▶ _Aim of the task_
Pick out the lines below with "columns" and list them.

***** Provided material

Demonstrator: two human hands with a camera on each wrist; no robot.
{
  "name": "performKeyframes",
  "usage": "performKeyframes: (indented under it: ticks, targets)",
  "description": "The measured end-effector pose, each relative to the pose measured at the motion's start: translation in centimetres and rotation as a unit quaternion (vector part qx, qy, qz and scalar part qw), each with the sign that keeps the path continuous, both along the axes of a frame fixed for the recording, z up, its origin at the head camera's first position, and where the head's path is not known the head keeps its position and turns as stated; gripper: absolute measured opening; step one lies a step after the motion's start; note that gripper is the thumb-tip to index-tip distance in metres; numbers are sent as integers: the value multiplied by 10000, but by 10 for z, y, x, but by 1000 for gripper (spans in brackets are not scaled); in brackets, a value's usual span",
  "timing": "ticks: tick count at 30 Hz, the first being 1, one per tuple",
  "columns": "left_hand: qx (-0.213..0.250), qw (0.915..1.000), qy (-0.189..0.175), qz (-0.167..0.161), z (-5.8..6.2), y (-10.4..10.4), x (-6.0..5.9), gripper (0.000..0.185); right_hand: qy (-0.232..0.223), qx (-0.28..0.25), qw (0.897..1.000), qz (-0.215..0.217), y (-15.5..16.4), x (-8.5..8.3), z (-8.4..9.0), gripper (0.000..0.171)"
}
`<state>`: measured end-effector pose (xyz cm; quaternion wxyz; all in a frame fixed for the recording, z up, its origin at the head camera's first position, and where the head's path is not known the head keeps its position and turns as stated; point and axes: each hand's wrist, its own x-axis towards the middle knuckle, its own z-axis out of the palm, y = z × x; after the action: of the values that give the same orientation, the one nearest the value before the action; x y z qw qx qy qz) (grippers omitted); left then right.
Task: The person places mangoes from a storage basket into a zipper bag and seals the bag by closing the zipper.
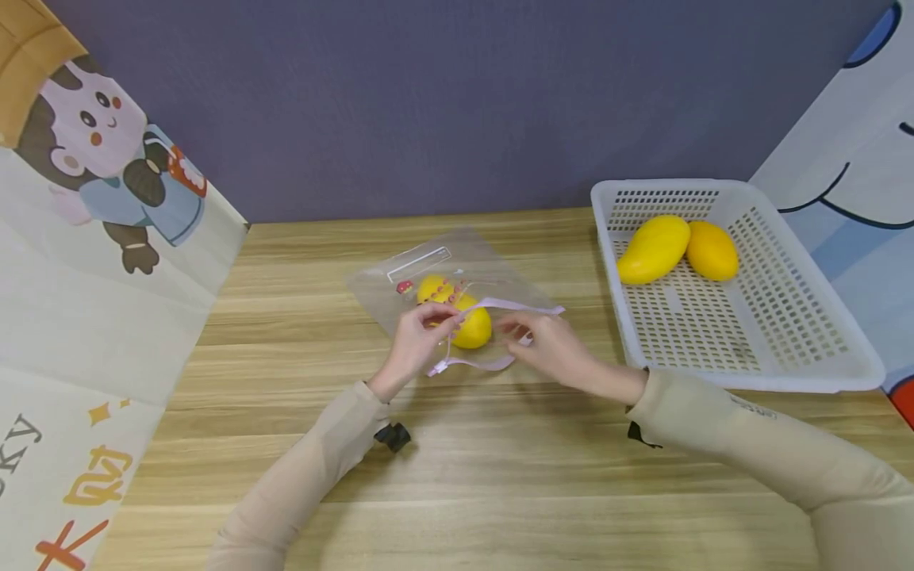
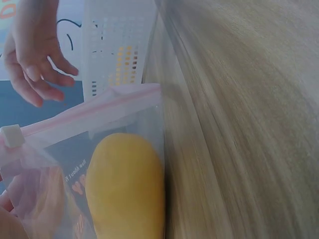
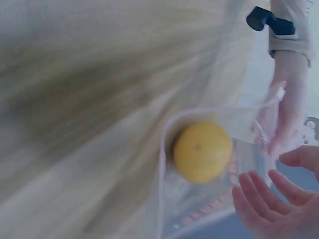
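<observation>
A clear zip bag [image 1: 421, 274] with a pink zip strip lies on the wooden table [image 1: 500, 476], and a yellow mango [image 1: 473, 327] sits inside it. My left hand [image 1: 444, 317] pinches the bag's open edge near the white slider [image 2: 11, 136]. The left wrist view shows the mango [image 2: 124, 184] close up behind the pink strip [image 2: 99, 112]. My right hand [image 1: 512, 325] hovers at the other end of the strip with its fingers loose. In the right wrist view those fingers [image 3: 259, 199] are spread beside the bag mouth, and the mango [image 3: 203, 152] shows inside.
A white perforated basket [image 1: 757, 379] stands at the right and holds two more yellow mangoes [image 1: 653, 248] [image 1: 712, 251]. Printed cartoon panels stand at the table's left [image 1: 107, 238] and right sides. A purple wall closes off the back.
</observation>
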<state>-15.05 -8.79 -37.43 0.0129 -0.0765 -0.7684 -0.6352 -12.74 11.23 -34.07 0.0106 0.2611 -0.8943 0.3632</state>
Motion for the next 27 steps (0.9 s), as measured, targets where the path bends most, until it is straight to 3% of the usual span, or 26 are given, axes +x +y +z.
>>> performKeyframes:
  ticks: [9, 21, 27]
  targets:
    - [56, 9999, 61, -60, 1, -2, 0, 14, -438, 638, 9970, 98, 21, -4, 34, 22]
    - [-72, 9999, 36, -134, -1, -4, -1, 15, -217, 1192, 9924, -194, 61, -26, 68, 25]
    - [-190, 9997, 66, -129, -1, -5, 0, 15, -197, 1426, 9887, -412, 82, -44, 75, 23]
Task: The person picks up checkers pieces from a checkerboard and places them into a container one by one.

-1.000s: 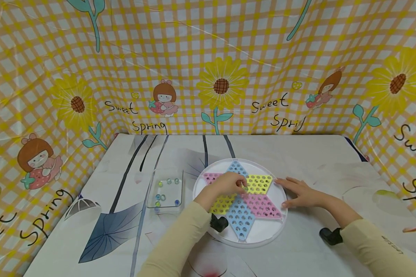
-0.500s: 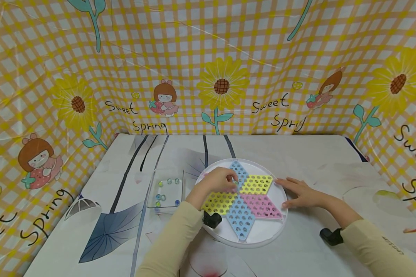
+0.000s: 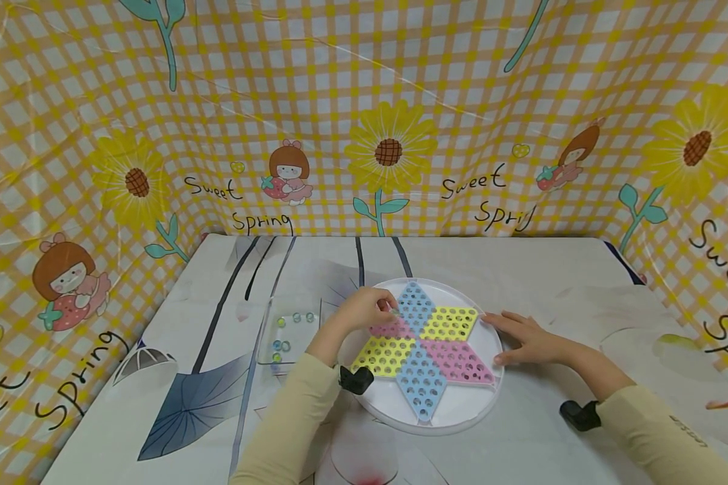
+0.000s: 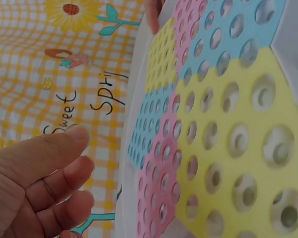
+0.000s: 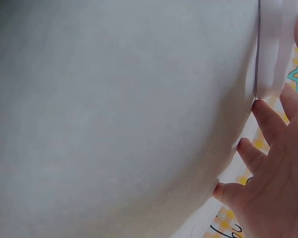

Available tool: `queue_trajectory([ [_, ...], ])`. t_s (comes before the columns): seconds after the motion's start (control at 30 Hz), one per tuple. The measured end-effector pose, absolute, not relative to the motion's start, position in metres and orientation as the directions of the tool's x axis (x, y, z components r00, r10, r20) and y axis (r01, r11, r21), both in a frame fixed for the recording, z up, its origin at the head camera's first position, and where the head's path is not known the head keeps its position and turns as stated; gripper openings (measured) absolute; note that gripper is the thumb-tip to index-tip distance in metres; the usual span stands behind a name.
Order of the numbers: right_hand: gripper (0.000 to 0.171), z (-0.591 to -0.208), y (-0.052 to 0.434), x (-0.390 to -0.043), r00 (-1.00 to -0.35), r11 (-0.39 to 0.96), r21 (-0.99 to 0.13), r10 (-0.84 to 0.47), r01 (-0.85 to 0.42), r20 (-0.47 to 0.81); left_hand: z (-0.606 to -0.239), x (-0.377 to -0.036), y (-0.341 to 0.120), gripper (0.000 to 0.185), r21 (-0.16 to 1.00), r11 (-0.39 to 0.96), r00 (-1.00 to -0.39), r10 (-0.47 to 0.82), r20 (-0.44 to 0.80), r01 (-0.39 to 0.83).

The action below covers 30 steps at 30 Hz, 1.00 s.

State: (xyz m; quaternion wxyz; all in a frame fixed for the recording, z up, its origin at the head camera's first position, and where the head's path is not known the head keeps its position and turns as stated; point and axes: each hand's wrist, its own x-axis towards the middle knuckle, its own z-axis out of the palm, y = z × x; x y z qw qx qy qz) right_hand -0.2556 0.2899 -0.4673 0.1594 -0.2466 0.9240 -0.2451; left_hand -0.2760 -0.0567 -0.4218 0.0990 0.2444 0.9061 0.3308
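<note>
In the head view, my left hand is above the upper left part of a round white Chinese checkers board. Its thumb and index fingertip meet, and a small glassy marble shows faintly between them. The left wrist view has the thumb and curled fingers beside the pink, yellow and blue perforated star, the pinched marble being hidden there. My right hand rests at the board's right rim with fingers spread; in the right wrist view its fingertips touch the rim's edge.
Left of the board stands a clear box with several marbles lying in it. A black wrist camera sits on the left sleeve, another black camera on the right. A checked cloth hangs behind the table.
My left hand has moved leftward from the board's centre to above its upper left part, carrying the marble. My right hand stays at the rim.
</note>
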Motion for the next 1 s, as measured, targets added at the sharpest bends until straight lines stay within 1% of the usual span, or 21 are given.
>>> queue_trajectory([
  [0.2, 0.082, -0.468, 0.290, -0.256, -0.826, 0.755, -0.531, -0.538, -0.385, -0.167, -0.416, -0.274, -0.069, 0.012, 0.661, 0.674, -0.879, 0.475, -0.045, 0.330],
  [0.43, 0.081, -0.467, 0.290, -0.255, -0.818, 0.743, -0.523, -0.558, -0.417, -0.142, -0.408, -0.274, -0.083, 0.013, 0.635, 0.698, -0.888, 0.458, -0.039, 0.332],
  [0.53, 0.081, -0.466, 0.289, -0.254, -0.820, 0.746, -0.526, -0.554, -0.409, -0.148, -0.404, -0.274, -0.089, 0.012, 0.620, 0.713, -0.896, 0.443, -0.035, 0.328],
  [0.77, 0.081, -0.467, 0.290, -0.254, -0.817, 0.742, -0.529, -0.557, -0.411, -0.146, -0.398, -0.272, -0.106, 0.015, 0.611, 0.733, -0.923, 0.384, -0.007, 0.300],
  [1.0, 0.080, -0.466, 0.291, -0.254, -0.814, 0.738, -0.535, -0.562, -0.412, -0.149, -0.397, -0.271, -0.122, 0.017, 0.616, 0.727, -0.933, 0.359, 0.036, 0.303],
])
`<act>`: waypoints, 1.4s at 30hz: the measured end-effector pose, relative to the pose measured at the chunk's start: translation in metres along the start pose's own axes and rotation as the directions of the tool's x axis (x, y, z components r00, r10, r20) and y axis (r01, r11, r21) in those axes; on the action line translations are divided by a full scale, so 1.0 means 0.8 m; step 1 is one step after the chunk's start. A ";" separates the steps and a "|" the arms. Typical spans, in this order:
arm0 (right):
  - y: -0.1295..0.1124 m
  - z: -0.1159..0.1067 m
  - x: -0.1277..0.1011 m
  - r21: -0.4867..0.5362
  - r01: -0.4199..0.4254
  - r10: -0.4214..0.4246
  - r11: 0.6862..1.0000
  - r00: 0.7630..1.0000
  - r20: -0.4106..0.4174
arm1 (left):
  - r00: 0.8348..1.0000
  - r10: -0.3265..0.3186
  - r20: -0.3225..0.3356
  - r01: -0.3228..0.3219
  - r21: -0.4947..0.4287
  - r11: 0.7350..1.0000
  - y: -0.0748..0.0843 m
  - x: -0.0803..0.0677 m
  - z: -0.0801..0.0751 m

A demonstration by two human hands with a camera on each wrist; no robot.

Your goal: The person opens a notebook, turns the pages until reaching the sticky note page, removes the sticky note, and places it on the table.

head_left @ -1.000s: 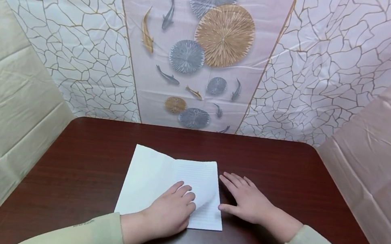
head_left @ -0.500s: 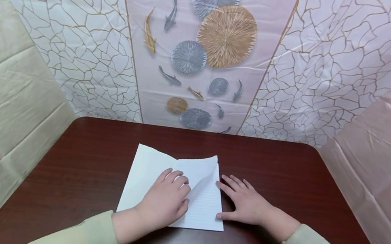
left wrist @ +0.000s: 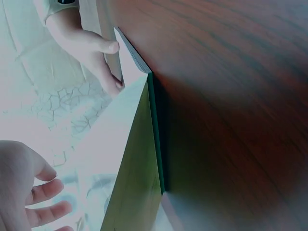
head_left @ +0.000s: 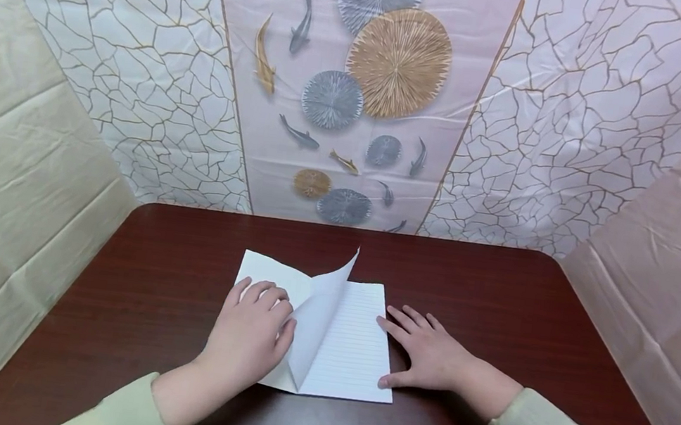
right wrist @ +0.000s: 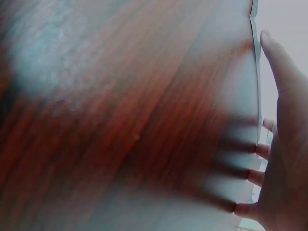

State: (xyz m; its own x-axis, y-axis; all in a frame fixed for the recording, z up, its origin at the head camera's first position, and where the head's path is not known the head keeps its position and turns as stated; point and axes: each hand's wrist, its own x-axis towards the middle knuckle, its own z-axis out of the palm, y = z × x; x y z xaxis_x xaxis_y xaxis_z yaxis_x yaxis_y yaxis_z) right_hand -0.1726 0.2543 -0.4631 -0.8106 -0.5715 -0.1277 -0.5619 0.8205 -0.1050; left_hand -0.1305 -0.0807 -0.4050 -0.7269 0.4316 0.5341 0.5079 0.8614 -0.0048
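An open notebook (head_left: 363, 343) with lined paper lies on the table. One of its leaves (head_left: 319, 320) stands half raised near the fold, its far corner pointing up and back. My left hand (head_left: 249, 329) is over the left page, fingers loosely bent, thumb side right against the raised leaf. In the left wrist view the thumb and fingers of that hand (left wrist: 21, 185) are apart, and a dark green cover edge (left wrist: 155, 130) shows under the pages. My right hand (head_left: 431, 355) rests with spread fingers at the notebook's right edge, thumb near the lower corner.
The dark red-brown wooden table (head_left: 183, 250) has rounded far corners. Behind it hangs a patterned cloth (head_left: 354, 101) with fish and round shapes. Plain pale cloth walls (head_left: 35, 154) stand at both sides.
My left hand has moved left across the notebook. The leaf has risen from the right page and swung toward the fold, baring the lined page below. My right hand has stayed nearly still.
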 end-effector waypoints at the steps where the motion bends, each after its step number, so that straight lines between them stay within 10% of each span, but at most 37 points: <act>1: 0.000 0.000 0.000 -0.004 0.001 -0.001 1.000 1.000 0.000 | 1.000 -0.008 -0.005 0.008 0.003 1.000 -0.002 -0.001 -0.001; 22: 0.001 0.002 0.001 0.003 -0.009 0.009 1.000 1.000 0.010 | 0.981 -0.189 0.035 0.187 0.032 0.982 -0.042 -0.051 -0.024; 42: -0.003 -0.002 -0.001 0.019 -0.012 0.012 1.000 1.000 0.007 | 0.889 -0.280 0.362 0.220 0.199 0.955 -0.053 -0.084 -0.019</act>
State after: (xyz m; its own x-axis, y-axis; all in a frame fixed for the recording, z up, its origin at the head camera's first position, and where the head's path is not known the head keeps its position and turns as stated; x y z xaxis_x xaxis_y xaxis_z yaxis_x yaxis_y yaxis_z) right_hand -0.1711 0.2528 -0.4616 -0.8161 -0.5618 -0.1355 -0.5489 0.8269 -0.1226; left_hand -0.0962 -0.1499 -0.4276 -0.9558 0.2394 0.1705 0.2332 0.9708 -0.0556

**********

▶ _Answer to this task_
  "columns": "left_hand: qx (-0.213..0.250), qw (0.915..1.000), qy (-0.189..0.175), qz (-0.167..0.161), z (-5.8..6.2), y (-10.4..10.4), x (-6.0..5.9), gripper (0.000..0.185); right_hand: qy (-0.232..0.223), qx (-0.28..0.25), qw (0.897..1.000), qz (-0.215..0.217), y (-15.5..16.4), x (-8.5..8.3), z (-8.4..9.0), gripper (0.000..0.171)"
Available tool: `queue_trajectory([ [_, ...], ])`. t_s (comes before the columns): seconds after the motion's start (control at 30 Hz), one per tuple. The measured end-effector pose, absolute, not relative to the motion's start, position in metres and orientation as the directions of the tool's x axis (x, y, z components r00, r10, r20) and y axis (r01, r11, r21), both in a frame fixed for the recording, z up, its origin at the head camera's first position, and where the head's path is not known the head keeps its position and turns as stated; gripper openings (measured) absolute; note that gripper is the thumb-tip to index-tip distance in metres; the usual span stands behind a name.

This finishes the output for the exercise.